WORK TO COMPLETE: Pictures are to be left out. Copy exactly, and only, the lines from the start of the entries below to the line with "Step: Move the", both included.

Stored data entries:
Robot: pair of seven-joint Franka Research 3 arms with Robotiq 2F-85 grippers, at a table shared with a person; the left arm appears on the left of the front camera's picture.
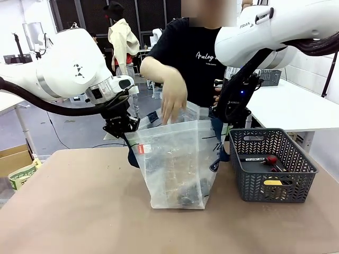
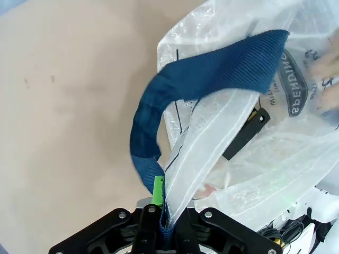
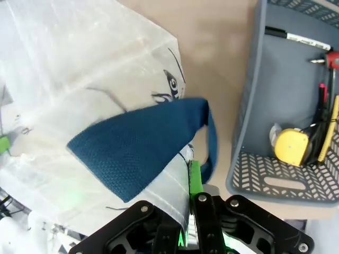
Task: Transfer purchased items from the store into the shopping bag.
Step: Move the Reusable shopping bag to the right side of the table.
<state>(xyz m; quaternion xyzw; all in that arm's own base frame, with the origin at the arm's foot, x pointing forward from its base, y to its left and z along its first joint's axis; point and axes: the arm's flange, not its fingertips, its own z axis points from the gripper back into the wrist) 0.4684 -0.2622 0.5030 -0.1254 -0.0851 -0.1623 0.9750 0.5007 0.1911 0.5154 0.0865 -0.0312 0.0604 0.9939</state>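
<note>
The clear plastic shopping bag (image 1: 175, 164) stands open at the table's middle, held by both rims. My left gripper (image 1: 124, 128) is shut on the bag's left rim, where the navy strap (image 2: 212, 74) starts, and its jaws (image 2: 161, 214) pinch the plastic edge. My right gripper (image 1: 229, 114) is shut on the right rim (image 3: 192, 203), under the other strap (image 3: 143, 148). A person's hand (image 1: 174, 99) reaches into the bag's mouth. A black item (image 2: 246, 132) lies inside. The dark grey basket (image 1: 253, 182) stands to the right, holding a yellow tape measure (image 3: 290, 147), a marker (image 3: 296, 38) and a red-handled tool (image 1: 271, 159).
The tan table (image 1: 74, 211) has bare room left of and in front of the bag. A cardboard box (image 1: 13, 157) and a green-printed packet (image 1: 21, 174) sit off its left edge. The person stands close behind the bag.
</note>
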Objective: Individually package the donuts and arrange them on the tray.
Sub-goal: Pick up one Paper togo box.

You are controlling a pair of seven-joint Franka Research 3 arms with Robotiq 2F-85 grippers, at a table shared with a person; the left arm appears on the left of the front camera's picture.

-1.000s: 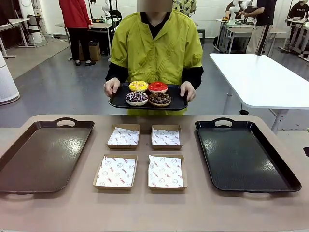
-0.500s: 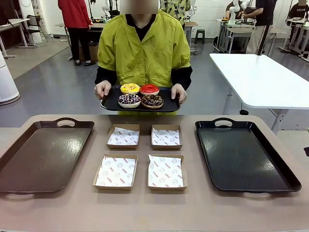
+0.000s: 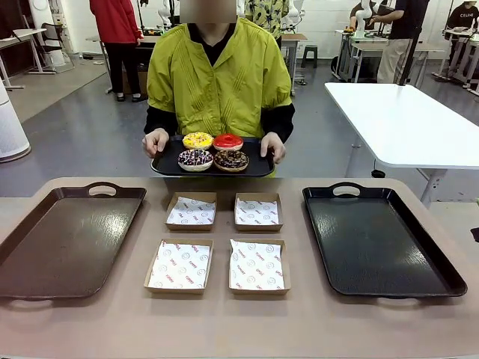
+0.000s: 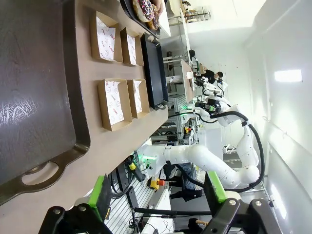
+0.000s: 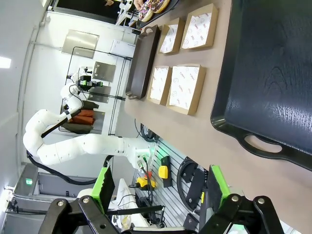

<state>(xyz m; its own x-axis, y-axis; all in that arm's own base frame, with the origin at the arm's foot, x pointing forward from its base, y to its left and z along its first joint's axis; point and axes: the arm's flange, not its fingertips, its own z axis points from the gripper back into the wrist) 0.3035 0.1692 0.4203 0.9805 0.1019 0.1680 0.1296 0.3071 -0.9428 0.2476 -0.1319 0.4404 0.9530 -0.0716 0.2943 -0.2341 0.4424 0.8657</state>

RESULT OF THE TASK:
Robot: pair of seven-joint Franka Research 3 arms with Robotiq 2F-85 grippers, at a table shared with a person; the left arm appears on the left of the front camera's picture.
Task: Transfer purchased items from the store into the shopping bag.
Step: Move the Reusable shopping bag to the right side of the table.

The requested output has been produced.